İran’dan sonra ilk İslami rejim olma özelliği taşıyan Hamas olgusu üzerine kapsamlı iyi bir çalışması var. "The Gaza Strip: Its History and Politics - From the Pharaohs to the Israeli Invasion of 2009" (Gazze Şeridi / Firavunlar Döneminden 2009 İsrail İşgaline Dek, Sussex Academic Press, 2010).
Göteborg Üniversitesi de Björn Brenner’in "ISLAMIST GOVERNANCE HAMAS STYLE: Readings from the Palestinian Experiment in Islamic Democracy" (Hamas Tarzı Hükümet Biçimi / İslam Demokrasisi İçinde Filistin Deneyimi Üzerine Okumalar, 2014) adlı doktora tezini kitaplaştırdı.

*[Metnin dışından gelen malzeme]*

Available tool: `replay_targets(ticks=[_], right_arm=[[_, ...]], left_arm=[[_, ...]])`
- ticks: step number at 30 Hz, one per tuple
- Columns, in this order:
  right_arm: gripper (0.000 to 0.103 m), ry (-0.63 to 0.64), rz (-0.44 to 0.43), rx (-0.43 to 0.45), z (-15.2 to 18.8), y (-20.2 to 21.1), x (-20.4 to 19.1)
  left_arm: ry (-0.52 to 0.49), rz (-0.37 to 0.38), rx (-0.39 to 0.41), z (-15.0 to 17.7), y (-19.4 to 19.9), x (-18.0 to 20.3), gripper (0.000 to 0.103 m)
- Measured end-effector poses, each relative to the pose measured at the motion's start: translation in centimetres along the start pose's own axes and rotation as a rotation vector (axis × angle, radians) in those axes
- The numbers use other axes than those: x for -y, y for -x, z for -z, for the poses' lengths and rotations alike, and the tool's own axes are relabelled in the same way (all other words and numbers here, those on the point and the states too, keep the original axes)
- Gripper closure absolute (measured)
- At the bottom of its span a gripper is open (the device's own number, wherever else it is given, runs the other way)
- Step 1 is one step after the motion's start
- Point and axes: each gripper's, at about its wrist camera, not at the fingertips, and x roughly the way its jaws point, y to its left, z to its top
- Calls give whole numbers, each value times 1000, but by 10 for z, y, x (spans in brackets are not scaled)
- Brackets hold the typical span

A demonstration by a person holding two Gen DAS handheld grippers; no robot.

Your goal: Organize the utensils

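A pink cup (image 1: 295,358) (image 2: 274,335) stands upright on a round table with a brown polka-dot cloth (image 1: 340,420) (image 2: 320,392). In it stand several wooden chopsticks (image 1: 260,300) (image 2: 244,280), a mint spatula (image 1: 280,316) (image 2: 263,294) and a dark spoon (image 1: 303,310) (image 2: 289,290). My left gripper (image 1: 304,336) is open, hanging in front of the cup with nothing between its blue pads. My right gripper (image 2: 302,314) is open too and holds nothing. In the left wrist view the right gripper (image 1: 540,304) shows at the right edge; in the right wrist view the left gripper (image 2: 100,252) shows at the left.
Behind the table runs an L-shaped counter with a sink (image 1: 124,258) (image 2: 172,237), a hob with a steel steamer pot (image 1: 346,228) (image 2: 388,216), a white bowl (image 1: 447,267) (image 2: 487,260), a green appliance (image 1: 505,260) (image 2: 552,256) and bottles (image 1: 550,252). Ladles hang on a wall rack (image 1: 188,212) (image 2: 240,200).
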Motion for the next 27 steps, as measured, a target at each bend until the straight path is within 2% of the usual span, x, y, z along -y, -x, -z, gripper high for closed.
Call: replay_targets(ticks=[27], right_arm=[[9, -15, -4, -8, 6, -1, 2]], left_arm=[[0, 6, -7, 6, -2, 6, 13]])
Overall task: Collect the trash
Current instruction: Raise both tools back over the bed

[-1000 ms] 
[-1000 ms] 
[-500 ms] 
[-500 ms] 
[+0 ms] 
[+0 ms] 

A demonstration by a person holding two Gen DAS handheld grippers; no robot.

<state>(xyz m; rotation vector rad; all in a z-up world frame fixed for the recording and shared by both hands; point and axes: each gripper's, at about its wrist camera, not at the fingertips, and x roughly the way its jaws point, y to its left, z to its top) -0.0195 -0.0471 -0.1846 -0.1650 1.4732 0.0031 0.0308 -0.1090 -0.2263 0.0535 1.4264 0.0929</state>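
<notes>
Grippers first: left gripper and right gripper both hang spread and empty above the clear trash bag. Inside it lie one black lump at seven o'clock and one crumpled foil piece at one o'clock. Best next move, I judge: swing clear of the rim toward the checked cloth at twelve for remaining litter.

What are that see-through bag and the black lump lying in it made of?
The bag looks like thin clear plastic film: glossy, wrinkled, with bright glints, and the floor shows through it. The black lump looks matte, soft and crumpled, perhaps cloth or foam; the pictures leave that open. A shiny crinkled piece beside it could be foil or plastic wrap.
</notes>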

İsveç üniversitelerinde, Ortadoğu’ya yönelik ilginin 18. yy.dan bu yana tarihsel bir geçmişi var. Mesela Kürdolojinin önemli merkezlerinden biri de kadim Uppsala Üniversitesi.
Hamas ve Katar, Türkiye’deki Erdoğan rejiminin sıkı ilişkilerinden artakalanlar. Venezuela’yı saymıyorum! Hepsinin başlarının dertte olduğu söylenebilir.
Erdoğan’ı anlamak için Müslüman Kardeşlerin tarihine, Hamas’a da aşina olmak gerekiyor. Buna ilişkin herhangi bir akademik inceleme yapıldı mı bilmiyorum. Mesela RTE Tarzı Hükümet Biçimi!
RTE’nin İsrail’deki benzeri Natanyahu da seçim sürecinden geçiyor. Muhalif Haratz Gazetesi, şu sarkastik başlığı attı: "Natanyahu Seçimden başarıyla Çıkmayı Haketti, İsrail de Natanyahu’yu hakediyor!"
Belki, biz de "Türkiye RTE’yi Hakediyor!" diyebiliriz.
Haaretz, Türkiye’deki yerel seçim sonuçları için de şu başlığı attı: "Erdoğan Sarsıldı. Ama Gerçekten Alaşağı Edilebilir mi?"
RTE’nin yükselişini anlamak için, gerçekten de Türkiye’de otoriteryanizmin tarihine de aşina olmak gerek. Halil Karaveli de soruyu doğru açıdan yöneltiyor.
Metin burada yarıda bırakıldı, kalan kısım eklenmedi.